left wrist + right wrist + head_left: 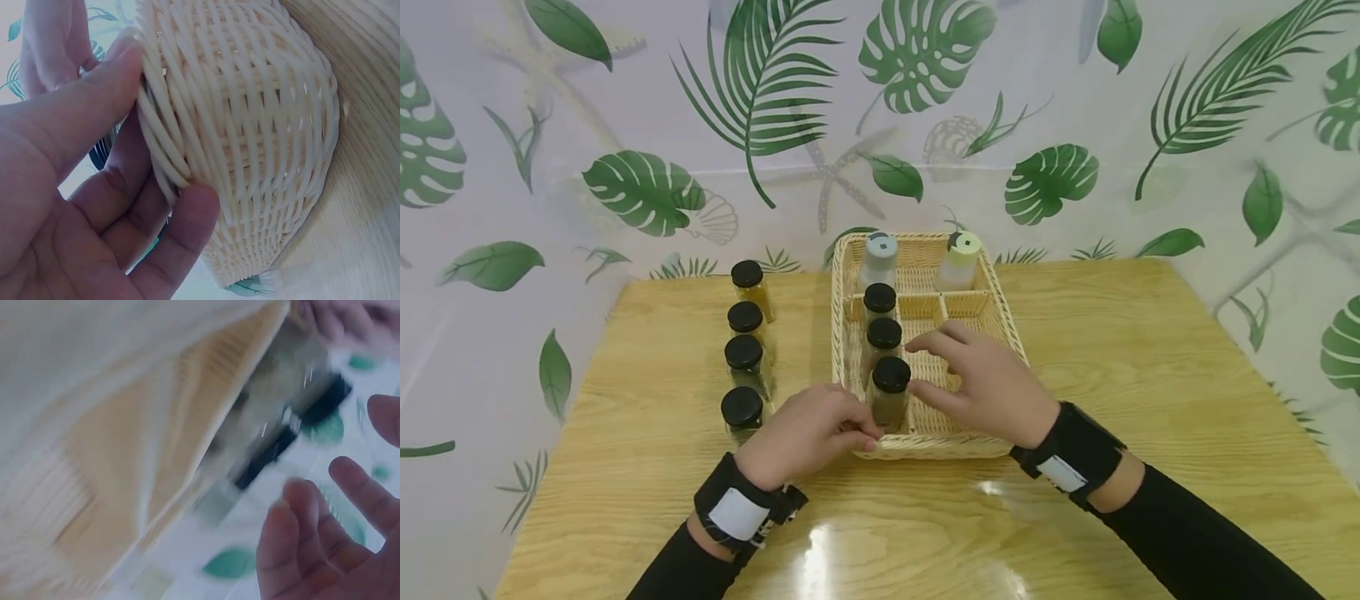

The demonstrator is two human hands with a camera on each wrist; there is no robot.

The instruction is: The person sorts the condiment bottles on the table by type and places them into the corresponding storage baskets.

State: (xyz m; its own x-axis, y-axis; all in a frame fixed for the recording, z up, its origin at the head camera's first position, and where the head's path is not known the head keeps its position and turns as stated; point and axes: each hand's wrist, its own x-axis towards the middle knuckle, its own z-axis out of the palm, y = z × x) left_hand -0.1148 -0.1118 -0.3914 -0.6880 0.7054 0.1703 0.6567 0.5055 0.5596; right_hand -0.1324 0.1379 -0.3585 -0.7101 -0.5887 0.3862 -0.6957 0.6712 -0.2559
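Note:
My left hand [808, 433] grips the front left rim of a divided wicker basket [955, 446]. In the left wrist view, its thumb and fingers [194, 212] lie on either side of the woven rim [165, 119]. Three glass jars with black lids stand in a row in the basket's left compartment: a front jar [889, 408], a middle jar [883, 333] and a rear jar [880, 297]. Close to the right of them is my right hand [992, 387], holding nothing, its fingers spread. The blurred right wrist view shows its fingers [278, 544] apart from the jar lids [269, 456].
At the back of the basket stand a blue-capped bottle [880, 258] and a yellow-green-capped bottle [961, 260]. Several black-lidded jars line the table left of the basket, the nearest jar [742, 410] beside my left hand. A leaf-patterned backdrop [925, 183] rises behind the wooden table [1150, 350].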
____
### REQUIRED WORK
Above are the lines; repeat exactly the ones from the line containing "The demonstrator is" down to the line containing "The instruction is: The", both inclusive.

### EXERCISE ANSWER
The demonstrator is two human hands with a camera on each wrist; there is no robot.

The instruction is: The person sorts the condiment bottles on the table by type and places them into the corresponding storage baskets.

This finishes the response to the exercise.